• AIM OF THE EXERCISE
In the listing that follows, how many lines have the word "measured" in them? Give only the number.

• INPUT DATA
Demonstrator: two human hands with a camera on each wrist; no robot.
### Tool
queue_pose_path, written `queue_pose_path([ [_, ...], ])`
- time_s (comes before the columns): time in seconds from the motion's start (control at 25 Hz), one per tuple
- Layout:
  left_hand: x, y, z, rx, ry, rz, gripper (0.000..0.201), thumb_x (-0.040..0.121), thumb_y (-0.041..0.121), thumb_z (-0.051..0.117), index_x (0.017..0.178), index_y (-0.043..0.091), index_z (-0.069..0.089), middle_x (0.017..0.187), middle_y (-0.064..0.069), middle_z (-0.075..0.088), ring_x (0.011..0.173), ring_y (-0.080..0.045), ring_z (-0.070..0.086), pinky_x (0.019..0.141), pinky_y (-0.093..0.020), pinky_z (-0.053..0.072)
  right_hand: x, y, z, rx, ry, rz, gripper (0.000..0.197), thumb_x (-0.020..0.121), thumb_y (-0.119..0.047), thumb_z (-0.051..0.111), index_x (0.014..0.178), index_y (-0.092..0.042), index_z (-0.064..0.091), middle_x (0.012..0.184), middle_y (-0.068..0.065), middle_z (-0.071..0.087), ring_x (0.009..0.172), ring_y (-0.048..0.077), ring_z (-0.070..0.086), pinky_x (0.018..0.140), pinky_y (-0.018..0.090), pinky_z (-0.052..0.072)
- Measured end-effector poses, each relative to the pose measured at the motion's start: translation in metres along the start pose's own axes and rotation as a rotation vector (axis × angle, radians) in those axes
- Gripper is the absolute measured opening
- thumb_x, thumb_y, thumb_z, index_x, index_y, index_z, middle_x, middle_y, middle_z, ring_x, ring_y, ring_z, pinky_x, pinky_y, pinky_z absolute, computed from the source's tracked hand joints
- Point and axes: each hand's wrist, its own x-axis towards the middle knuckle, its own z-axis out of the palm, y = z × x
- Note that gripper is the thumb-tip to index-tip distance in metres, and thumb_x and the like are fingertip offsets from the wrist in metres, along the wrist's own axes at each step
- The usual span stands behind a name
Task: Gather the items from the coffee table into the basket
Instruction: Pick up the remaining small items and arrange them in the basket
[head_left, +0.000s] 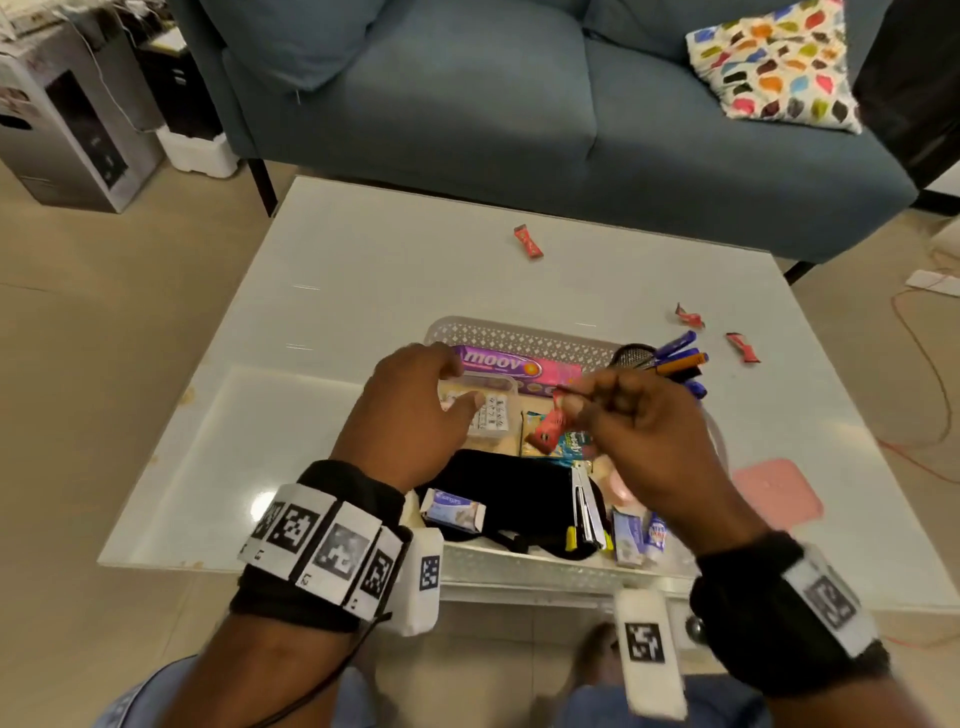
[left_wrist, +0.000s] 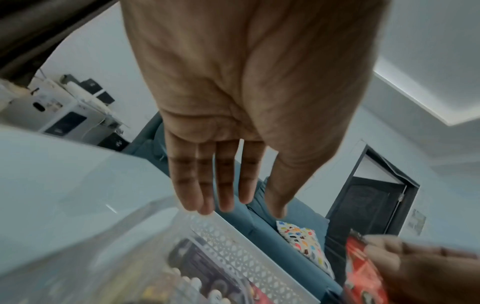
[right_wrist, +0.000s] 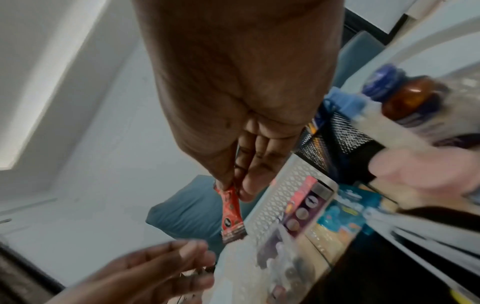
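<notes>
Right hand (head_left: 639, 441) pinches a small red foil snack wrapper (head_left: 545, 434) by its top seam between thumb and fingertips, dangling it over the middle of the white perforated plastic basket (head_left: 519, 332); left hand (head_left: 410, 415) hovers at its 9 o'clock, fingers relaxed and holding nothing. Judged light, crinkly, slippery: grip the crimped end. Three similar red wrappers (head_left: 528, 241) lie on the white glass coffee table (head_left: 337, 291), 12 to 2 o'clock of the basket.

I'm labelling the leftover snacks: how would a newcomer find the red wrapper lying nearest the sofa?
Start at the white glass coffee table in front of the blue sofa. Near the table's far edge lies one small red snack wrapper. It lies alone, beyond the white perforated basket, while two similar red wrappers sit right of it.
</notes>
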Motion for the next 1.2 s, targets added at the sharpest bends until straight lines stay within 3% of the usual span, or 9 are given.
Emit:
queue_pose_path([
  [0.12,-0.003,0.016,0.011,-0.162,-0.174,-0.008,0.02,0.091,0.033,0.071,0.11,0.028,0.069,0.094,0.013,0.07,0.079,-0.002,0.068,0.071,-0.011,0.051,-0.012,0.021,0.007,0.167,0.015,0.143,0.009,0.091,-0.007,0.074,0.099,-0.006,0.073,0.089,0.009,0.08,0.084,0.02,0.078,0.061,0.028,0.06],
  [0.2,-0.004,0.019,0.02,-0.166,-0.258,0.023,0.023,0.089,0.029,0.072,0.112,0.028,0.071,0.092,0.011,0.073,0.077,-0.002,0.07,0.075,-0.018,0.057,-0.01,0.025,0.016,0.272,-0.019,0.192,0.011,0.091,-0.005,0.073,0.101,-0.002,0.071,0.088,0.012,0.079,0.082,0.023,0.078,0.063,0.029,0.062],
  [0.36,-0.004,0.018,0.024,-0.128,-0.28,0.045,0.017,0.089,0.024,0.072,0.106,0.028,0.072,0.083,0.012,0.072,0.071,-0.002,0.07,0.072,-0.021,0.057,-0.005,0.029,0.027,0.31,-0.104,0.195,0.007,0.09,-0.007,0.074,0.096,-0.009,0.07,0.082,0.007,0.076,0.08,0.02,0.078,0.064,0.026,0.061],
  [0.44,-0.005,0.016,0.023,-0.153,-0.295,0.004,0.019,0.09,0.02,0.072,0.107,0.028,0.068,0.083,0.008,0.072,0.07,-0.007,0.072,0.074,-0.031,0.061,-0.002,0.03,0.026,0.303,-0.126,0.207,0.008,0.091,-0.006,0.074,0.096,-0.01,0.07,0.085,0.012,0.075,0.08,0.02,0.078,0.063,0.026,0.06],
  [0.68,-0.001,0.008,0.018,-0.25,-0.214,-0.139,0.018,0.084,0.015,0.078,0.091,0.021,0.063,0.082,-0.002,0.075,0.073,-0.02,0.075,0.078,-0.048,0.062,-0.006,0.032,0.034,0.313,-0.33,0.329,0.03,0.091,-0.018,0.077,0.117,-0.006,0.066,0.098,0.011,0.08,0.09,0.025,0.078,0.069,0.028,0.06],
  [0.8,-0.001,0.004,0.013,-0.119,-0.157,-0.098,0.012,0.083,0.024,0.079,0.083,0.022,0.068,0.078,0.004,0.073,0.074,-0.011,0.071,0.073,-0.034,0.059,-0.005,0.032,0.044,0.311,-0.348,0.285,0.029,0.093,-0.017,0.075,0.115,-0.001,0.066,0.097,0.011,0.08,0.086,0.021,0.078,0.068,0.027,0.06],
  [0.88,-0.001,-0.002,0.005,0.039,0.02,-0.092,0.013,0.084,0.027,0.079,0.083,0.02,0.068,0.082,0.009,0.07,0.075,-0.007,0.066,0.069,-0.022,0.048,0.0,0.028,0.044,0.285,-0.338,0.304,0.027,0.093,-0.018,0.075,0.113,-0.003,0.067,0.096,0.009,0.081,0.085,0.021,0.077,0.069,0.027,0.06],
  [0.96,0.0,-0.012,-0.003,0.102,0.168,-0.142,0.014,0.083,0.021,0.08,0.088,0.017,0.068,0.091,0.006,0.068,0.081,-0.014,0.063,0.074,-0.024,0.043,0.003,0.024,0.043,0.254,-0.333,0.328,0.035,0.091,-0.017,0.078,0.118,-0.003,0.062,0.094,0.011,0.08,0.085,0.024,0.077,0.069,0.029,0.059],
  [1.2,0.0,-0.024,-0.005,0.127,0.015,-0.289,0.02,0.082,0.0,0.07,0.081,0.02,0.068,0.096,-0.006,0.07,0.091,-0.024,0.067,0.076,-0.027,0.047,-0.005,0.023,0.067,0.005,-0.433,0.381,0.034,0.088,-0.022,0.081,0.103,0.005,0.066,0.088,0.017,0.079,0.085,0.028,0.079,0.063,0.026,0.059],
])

• ANSWER
2